◆ **Aim of the exercise**:
Print out the data below in full, exactly as written.

◆ **Dataset extract**:
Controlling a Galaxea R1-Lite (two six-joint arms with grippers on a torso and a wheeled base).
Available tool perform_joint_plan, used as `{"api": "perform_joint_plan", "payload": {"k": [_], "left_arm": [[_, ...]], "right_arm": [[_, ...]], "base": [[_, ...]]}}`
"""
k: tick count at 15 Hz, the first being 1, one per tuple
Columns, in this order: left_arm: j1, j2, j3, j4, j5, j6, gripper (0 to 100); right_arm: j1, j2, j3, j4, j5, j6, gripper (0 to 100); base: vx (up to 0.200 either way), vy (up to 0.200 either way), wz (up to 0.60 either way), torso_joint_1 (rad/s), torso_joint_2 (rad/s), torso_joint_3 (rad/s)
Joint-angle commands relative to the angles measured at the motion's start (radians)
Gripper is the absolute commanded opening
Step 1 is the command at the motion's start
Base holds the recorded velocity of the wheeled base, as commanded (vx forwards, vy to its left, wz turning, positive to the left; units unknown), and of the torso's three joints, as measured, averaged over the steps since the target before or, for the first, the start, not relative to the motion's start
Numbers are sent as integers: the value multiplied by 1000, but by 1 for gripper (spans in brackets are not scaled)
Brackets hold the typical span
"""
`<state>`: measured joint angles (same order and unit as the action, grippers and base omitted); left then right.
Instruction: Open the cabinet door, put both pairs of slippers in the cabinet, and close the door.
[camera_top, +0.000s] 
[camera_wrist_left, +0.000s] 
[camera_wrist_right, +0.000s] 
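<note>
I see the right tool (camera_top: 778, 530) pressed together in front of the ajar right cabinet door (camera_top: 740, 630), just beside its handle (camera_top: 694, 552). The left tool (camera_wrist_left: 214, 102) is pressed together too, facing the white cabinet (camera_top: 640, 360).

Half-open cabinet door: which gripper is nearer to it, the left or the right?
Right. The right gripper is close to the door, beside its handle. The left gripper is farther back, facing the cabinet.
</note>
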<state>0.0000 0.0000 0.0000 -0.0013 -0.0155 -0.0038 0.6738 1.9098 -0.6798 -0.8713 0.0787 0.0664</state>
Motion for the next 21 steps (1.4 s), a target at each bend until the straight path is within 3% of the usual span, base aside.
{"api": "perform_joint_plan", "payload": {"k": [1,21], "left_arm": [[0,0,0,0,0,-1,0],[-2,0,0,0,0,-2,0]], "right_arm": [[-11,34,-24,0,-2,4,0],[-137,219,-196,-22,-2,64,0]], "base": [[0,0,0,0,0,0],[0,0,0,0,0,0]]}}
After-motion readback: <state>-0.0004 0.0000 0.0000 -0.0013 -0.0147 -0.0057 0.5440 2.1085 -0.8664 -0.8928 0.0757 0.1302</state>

◆ **Completed exercise**:
Controlling a Galaxea R1-Lite (two six-joint arms with grippers on a torso and a wheeled base).
Available tool perform_joint_plan, used as `{"api": "perform_joint_plan", "payload": {"k": [_], "left_arm": [[_, ...]], "right_arm": [[_, ...]], "base": [[_, ...]]}}`
"""
k: tick count at 15 Hz, the first being 1, one per tuple
Columns, in this order: left_arm: j1, j2, j3, j4, j5, j6, gripper (0 to 100); right_arm: j1, j2, j3, j4, j5, j6, gripper (0 to 100); base: vx (up to 0.200 either way), vy (up to 0.200 either way), wz (up to 0.60 either way), torso_joint_1 (rad/s), torso_joint_2 (rad/s), torso_joint_3 (rad/s)
Joint-angle commands relative to the angles measured at the motion's start (radians)
Gripper is the absolute commanded opening
Step 1 is the command at the motion's start
Base holds the recorded velocity of the wheeled base, as commanded (vx forwards, vy to its left, wz turning, positive to the left; units unknown), and of the torso's three joints, as measured, averaged over the steps since the target before or, for the first, the start, not relative to the motion's start
Numbers are sent as integers: the value multiplied by 1000, but by 1 for gripper (spans in brackets are not scaled)
Brackets hold the typical span
"""
`<state>`: measured joint angles (same order and unit as the action, grippers and base omitted); left then right.
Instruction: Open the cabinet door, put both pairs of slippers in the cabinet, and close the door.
[camera_top, +0.000s] 
[camera_wrist_left, +0.000s] 
[camera_wrist_right, +0.000s] 
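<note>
I see the right tool (camera_top: 778, 530) pressed together in front of the ajar right cabinet door (camera_top: 740, 630), just beside its handle (camera_top: 694, 552). The left tool (camera_wrist_left: 214, 102) is pressed together too, facing the white cabinet (camera_top: 640, 360).

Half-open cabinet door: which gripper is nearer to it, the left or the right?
Right. The right gripper is close to the door, beside its handle. The left gripper is farther back, facing the cabinet.
</note>
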<state>0.0000 0.0000 0.0000 -0.0013 -0.0155 -0.0038 0.6738 1.9098 -0.6798 -0.8713 0.0787 0.0664</state>
Motion for the next 21 steps (1.4 s), a target at each bend until the straight path is within 3% of the usual span, base aside.
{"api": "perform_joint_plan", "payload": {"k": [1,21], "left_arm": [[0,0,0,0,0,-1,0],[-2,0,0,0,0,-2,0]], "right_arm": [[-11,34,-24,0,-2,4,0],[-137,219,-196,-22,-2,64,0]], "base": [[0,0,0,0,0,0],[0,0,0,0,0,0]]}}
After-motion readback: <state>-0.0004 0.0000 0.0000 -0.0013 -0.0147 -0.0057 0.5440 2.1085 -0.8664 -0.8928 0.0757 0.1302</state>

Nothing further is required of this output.